Interventions based on applied behavior analysis (ABA) focus on teaching tasks one-on-one using the behaviorist principles of stimulus, response and reward, and on reliable measurement and objective evaluation of observed behavior. There is wide variation in the professional practice of behavior analysis and among the assessments and interventions used in school-based ABA programs. Many interventions rely heavily on discrete trial teaching (DTT) methods, which use stimulus-response-reward techniques to teach foundational skills such as attention, compliance, and imitation. However, children have problems using DTT-taught skills in natural environments. In functional assessment, a common technique, a teacher formulates a clear description of a problem behavior, identifies antecedents, consequents, and other environmental factors that influence and maintain the behavior, develops hypotheses about what occasions and maintains the behavior, and collects observations to support the hypotheses. A few more-comprehensive ABA programs use multiple assessment and intervention methods individually and dynamically.

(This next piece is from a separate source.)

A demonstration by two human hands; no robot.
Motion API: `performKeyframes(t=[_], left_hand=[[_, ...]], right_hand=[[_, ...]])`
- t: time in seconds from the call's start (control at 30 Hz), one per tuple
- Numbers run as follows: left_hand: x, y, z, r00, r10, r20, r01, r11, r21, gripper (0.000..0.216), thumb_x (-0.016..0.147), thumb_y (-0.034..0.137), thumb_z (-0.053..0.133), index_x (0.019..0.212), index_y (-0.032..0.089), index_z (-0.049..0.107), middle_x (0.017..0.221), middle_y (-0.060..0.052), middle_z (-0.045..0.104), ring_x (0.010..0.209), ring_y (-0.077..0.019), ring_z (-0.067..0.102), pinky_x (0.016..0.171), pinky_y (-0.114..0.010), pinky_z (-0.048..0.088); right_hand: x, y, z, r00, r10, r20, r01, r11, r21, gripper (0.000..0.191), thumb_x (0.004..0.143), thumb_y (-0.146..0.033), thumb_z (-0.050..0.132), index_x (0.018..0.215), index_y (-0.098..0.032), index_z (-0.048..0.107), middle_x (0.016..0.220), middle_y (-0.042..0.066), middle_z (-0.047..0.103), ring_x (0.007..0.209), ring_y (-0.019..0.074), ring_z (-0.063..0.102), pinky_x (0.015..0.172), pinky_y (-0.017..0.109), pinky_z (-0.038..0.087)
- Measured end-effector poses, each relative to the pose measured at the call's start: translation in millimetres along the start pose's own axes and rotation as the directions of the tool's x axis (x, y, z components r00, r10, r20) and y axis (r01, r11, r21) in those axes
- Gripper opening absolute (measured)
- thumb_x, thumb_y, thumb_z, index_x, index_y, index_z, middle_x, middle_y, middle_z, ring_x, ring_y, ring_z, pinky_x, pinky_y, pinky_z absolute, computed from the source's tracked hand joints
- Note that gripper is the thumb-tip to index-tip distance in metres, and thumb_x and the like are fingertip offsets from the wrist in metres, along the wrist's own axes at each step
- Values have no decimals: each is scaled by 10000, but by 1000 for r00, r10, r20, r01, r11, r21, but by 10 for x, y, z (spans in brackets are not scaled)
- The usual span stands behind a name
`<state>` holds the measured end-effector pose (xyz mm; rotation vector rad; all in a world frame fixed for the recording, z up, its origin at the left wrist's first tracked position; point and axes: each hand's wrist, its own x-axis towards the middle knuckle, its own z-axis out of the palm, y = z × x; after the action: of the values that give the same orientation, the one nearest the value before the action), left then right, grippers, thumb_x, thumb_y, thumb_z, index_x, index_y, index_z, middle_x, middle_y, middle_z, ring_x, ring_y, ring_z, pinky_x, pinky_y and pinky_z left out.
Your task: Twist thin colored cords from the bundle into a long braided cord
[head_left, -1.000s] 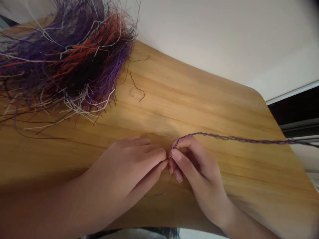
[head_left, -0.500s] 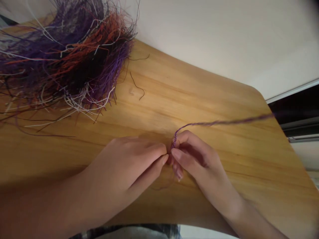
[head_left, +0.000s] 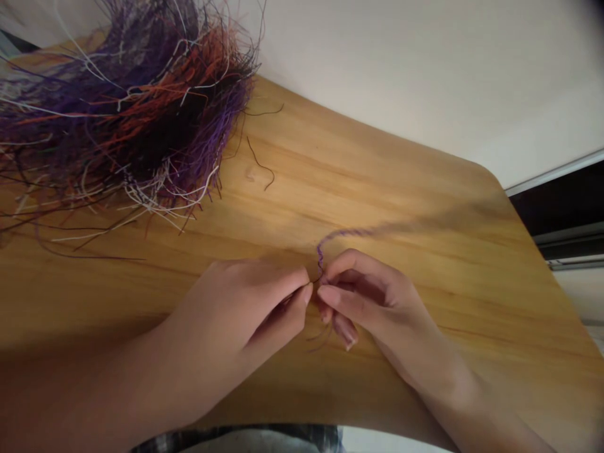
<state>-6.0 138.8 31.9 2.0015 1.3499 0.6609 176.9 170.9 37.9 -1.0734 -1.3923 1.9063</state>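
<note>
My left hand (head_left: 255,308) pinches a thin dark strand between thumb and forefinger. Close beside it, my right hand (head_left: 372,296) has thumb and forefinger closed at the end of a twisted purple cord (head_left: 346,233). The cord rises from my right fingertips, bends, and runs off to the right, where it blurs with motion. A short dark stretch of strand spans the small gap between both sets of fingertips. Thin loose ends (head_left: 318,343) hang below my right fingers. What lies inside each pinch is mostly hidden.
A tangled heap of purple, orange, black and white strands (head_left: 160,119) lies at the upper left of the wooden table (head_left: 377,170). One dark loose strand (head_left: 262,167) lies right of it. A pale wall (head_left: 401,69) stands behind the table.
My fingertips have shifted slightly left, and a bit more strand shows between them. The cord's bend has moved left, and its far length has blurred.
</note>
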Motion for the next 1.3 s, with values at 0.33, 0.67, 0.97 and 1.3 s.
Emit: performKeyframes(t=[0.33,0.67,0.97,1.3], left_hand=[[48,41,-44,995,-84,50,86,995,-44,263,880,236,402,639,199,502,533,51,478,489,-108,440,484,-245,288],[66,13,-66,977,-120,174,170,935,-311,308,933,356,404,690,207,520,607,65,521,569,-91,507,507,-200,351],[70,-14,-43,954,-162,253,257,876,-409,238,879,286,461,674,194,539,572,63,455,516,-80,414,448,-187,284],[79,32,41,951,-269,156,299,656,-693,232,858,272,513,643,200,561,578,58,462,563,-78,446,491,-148,373]], right_hand=[[0,-47,-47,998,30,-64,-31,999,-12,176,806,-288,675,722,-164,582,565,-44,571,445,42,407,403,164,341],[-5,-47,-59,999,44,-28,-48,990,-130,135,813,-287,661,777,-173,599,594,-33,569,500,70,462,432,184,351],[-55,-57,-14,903,-406,-141,215,710,-671,77,829,-223,633,767,-209,589,677,-14,596,602,118,561,531,238,453],[-173,-4,249,574,-749,332,420,-78,-904,317,749,35,628,552,-202,555,470,-34,544,489,112,518,457,269,418]])
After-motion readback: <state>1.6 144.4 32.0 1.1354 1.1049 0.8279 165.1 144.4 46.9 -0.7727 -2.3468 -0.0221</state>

ABA has demonstrated effectiveness in several controlled studies: children have been shown to make sustained gains in academic performance, adaptive behavior, and language, with outcomes significantly better than control groups.
A 2008 review of educational interventions for children, whose mean age was six years or less at intake, found that the higher-quality studies all assessed ABA, that ABA is well-established and no other educational treatment is considered probably-efficacious, and that intensive ABA treatment, carried out by trained therapists, is demonstrated effective in enhancing global functioning in pre-school children. A 2008 evidence-based review of comprehensive treatment approaches found that ABA is well-established for improving intellectual performance of young children with ASD.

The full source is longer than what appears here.